■ **What you need to do**: Could you transcribe exactly the lines below, from the line with "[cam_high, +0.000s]" through the line with "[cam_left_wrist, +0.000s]", and nothing else, leaving out the pictures?

____ Source material

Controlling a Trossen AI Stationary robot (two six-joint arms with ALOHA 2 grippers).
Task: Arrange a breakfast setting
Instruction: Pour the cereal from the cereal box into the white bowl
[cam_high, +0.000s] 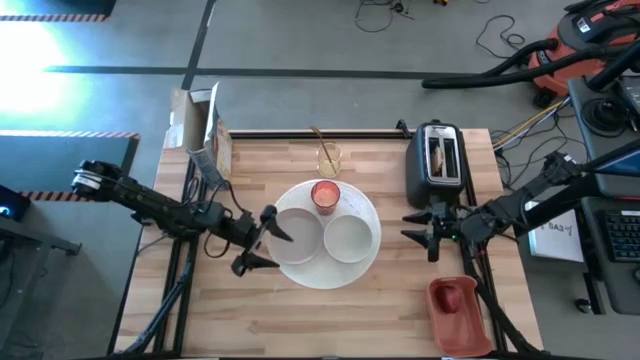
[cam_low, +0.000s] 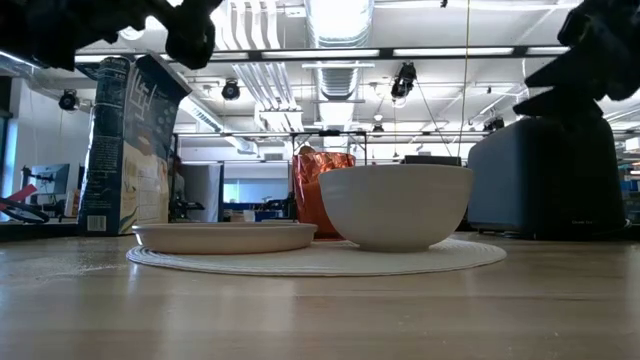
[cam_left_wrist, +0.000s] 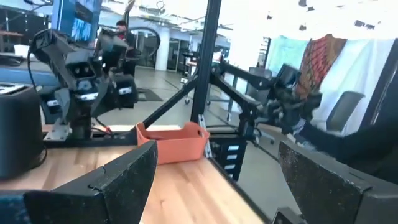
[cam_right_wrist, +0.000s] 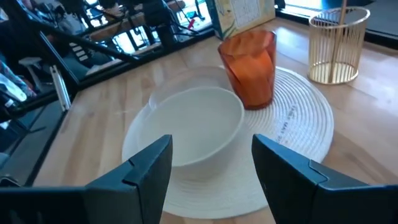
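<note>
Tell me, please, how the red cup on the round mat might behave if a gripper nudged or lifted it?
The red cup is tall and tapers to a narrow base, so a high push would probably tip it rather than slide it. Its glossy wall looks smooth, maybe slippery. It stands close to the white bowl, so a tip that way could knock it.

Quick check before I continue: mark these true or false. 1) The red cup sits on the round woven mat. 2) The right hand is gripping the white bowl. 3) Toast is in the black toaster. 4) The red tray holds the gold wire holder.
1) The translucent red cup sits on the round white woven mat: true.
2) The right hand grips the deep white bowl: false; it hovers open beside the mat, holding nothing.
3) A toast slice stands in the black toaster: true.
4) The red tray holds the gold wire holder: false; the holder stands behind the mat.
</note>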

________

■ **Task solution**:
[cam_high, +0.000s] 
[cam_low, +0.000s] 
[cam_left_wrist, +0.000s] 

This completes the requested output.